You have heard the phrase a million times in your life, but there is reason everybody says it. It’s because it is true. Why is teamwork so important? Does it really make a difference? What if I don’t like my coworkers? Here are some things to think about.
First, teamwork does not mean you need to be best friends. That is not the definition of teamwork. Teamwork is “the combined action of a group of people.” Nowhere in that sentence did I see the words ‘BFF for life.’ The best teamwork happens when that group of people combine not only their skills sets and ideas but give respect towards each other. The best ideas develop from two people with vastly different perspectives.
Team building is one of the most important and undervalued ways of running a business. In order to think creatively and introduce new ideas, people need to communicate and work together. When employees feel disconnected and alone, their brains don’t function at full capacity. One could have too much of a work load to think outside the box. Their ability to think creatively is confined by their basic tasks in front of them.

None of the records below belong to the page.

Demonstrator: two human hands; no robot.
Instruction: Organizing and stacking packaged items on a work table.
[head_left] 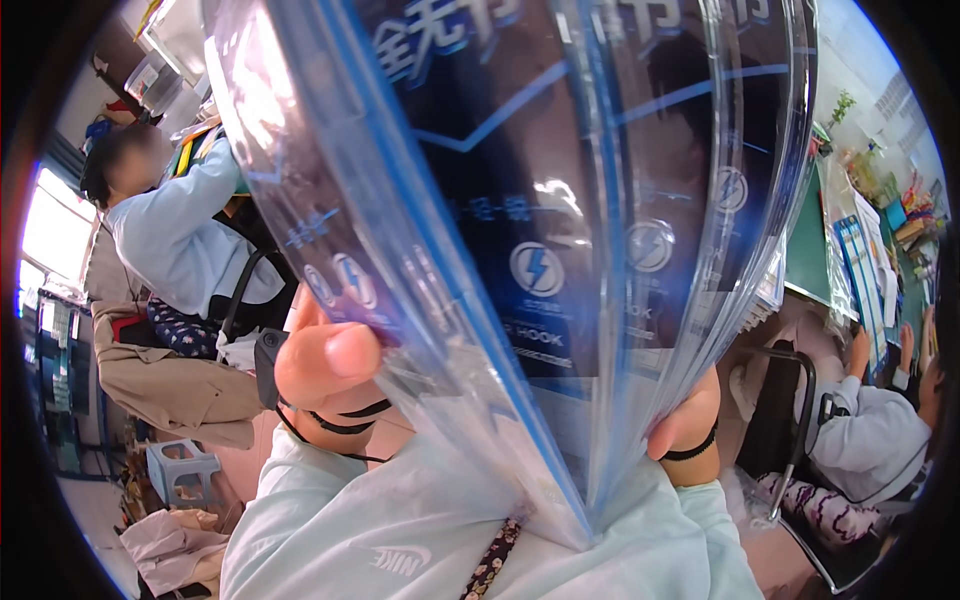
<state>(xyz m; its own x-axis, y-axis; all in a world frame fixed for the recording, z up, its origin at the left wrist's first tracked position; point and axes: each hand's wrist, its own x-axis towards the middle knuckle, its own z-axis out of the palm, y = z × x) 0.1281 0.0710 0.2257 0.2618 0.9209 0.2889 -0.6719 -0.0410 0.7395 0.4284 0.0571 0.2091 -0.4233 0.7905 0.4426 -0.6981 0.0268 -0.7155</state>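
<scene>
A fan of several clear plastic packages (530,250) with dark printed faces and blue edges fills the middle of the view, very close up. Their lower ends come together in a point in front of my shirt, while their tops spread and run out of view. My left hand (335,365) grips the left side of the fan, its thumb on the outer face. On the right edge, my right hand (690,415) holds the packages too, mostly hidden behind them. Each wrist wears a dark band.
At the left a person in a light blue top (190,220) sits on a chair, a tan garment (170,385) beside them. A blue-grey plastic stool (182,470) stands below. To the right, another person (875,440) sits at a green table (808,245) bearing papers and packages.
</scene>
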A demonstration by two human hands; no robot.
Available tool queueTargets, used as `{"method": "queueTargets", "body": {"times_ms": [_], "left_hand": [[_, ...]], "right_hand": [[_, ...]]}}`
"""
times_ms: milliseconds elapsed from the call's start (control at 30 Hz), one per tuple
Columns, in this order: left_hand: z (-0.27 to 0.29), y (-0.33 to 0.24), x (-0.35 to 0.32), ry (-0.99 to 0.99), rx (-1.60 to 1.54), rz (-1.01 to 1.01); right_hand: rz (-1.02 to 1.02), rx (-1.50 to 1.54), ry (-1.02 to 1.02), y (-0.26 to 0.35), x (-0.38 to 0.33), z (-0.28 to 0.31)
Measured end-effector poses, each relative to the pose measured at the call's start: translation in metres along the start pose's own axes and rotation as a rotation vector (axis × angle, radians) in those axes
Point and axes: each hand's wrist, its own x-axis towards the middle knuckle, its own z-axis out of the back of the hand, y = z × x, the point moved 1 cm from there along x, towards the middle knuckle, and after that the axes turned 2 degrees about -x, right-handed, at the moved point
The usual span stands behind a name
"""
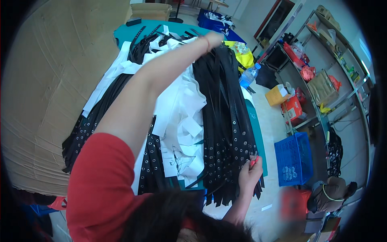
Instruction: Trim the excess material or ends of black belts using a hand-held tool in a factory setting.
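A thick bundle of black straps with metal eyelets [219,92] lies lengthwise on the right half of the green table [258,125]. My left arm stretches across the table, and my left hand [213,40] is at the bundle's far end. Its fingers are blurred and partly hidden, so their grip is unclear. Near the bundle's right front edge, my right hand [250,174] is closed around a small red-handled tool [254,162] with a metal tip, beside the eyelets. Crumpled white strips [183,109] fill the middle, some with dark loose threads.
More eyelet straps [86,127] lie on the left beside a big cardboard sheet [44,92]. A water bottle [250,75] and yellow bag [243,58] sit at the far right edge. A blue crate [293,159] and shelving [342,68] stand right, near another seated person [332,193].
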Motion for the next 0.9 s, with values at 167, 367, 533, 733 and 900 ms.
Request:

As stated before, you don’t have to be best friends to make teamwork successful. You do, however, need to respect each other, be understanding and build a relationship on trust and appreciation for good old fashioned brain storming and “spit balling.” Coworkers who know nothing about each other are less likely to feel comfortable with one another and will not share as many ideas, methods or resolutions. Building this relationship does not have to be difficult but it does take effort. How can one build a relationship?
First, make the vision of the company clear to everyone. Having a clear-cut vision brings everyone together with a common, unified purpose. MFP hangs their vision on just about every wall to remind everyone why we are here and why it is important to work together. In short, MFP’s vision is to serve God, serve families and to serve our customers.
Second, make the employees’ responsibilities clear. This is what different divisions and department leaders are for. Duties need to be broken down, so each member knows exactly how their role feeds into the vision. Let the employees know that what they are doing is important and effects the outcome of the company. Each quarter, MFP sits down with each employee, not only to go over their personal metrics, but to go over the entire company’s. This makes the employee see how their role affects the company as a whole.
Third, keep a positive culture. An attitude in a team can spread and determine the attitude of an entire company. Having members in a team who encourage and support each other tends to keep each other focused on the team outcome and less driven by individual motivations.
Finally, get to know your teammates. Spend time with them and do so with an understanding attitude. Eat lunch with the team or grab a drink after work. The more you know the co-worker, the more you will share ideas and the more feedback you will receive, all for the benefit of the company. MFP also does a good job with this by providing parties, Christmas events, golf tournaments, lots of grill outs, and every so often a team building minute-to-win-it exercise during lunch.
Once you see your company’s vision and know the importance of your role, it is easier to strive to work together to accomplish the goal your team was given. Creating relationships and communicating makes everyone’s jobs easier and is that much more rewarding!